Other threads are all paused. FGPUOcclusionSerial::AddPrimitives is iterating over all primitives in the range, and every one of them calls RHIGetRenderQueryResult and waits for the result. For a pathological scene with 3k primitives, and a 0.5s timeout for each of them, that’s basically 20+ minutes worth of waiting to get out of that loop.

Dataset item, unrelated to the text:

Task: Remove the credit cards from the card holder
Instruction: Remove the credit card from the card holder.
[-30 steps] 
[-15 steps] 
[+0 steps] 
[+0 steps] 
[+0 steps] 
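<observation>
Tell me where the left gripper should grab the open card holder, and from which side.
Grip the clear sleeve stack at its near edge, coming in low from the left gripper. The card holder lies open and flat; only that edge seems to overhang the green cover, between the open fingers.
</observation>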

I noticed the full logcat/debugger output also has some driver spew while in that state:

09-24 17:41:29.495 23393 23778 W Adreno-GSL: <gsl_ldd_control:553>: ioctl fd 137 code 0xc040094a (IOCTL_KGSL_GPU_COMMAND) failed: errno 71 Protocol error

09-24 17:41:29.495 23393 23778 W Adreno-GSL: <log_gpu_snapshot:462>: panel.gpuSnapshotPath is not set.not generating user snapshot

09-24 17:41:29.542 23393 23778 W Adreno-GSL: <gsl_ldd_control:553>: ioctl fd 137 code 0xc040094a (IOCTL_KGSL_GPU_COMMAND) failed: errno 71 Protocol error

09-24 17:41:29.542 23393 23778 W Adreno-GSL: <log_gpu_snapshot:462>: panel.gpuSnapshotPath is not set.not generating user snapshot

09-24 17:41:29.584 23393 23778 W Adreno-GSL: <gsl_ldd_control:553>: ioctl fd 137 code 0xc040094a (IOCTL_KGSL_GPU_COMMAND) failed: errno 71 Protocol error

09-24 17:41:29.584 23393 23778 W Adreno-GSL: <log_gpu_snapshot:462>: panel.gpuSnapshotPath is not set.not generating user snapshot

I added an escape hatch to disable bWait on RHIGetRenderQueryResult after a couple of queries, and this promptly leads to a Vulkan device lost on queue submit:

LogVulkanRHI: Error: VulkanRHI::vkQueueSubmit(Queue, 1, &SubmitInfo, Fence->GetHandle()) failed, VkResult=-4

at ./Runtime/VulkanRHI/Private/VulkanQueue.cpp:74

with error VK_ERROR_DEVICE_LOST

This kind of makes sense, as a GPU loss/crash could explain queries never returning, but then I would also expect the checks inside FVulkanOcclusionQueryPool::InternalTryGetResults to catch the VK_ERROR_DEVICE_LOST and fail in that callstack instead. I’ll add more logging in there and see where that gets me, but I want to make sure I’m not causing the device lost with these changes. Is it possible that skipping the wait or otherwise not retrieving the query pool results is causing the GPU crash?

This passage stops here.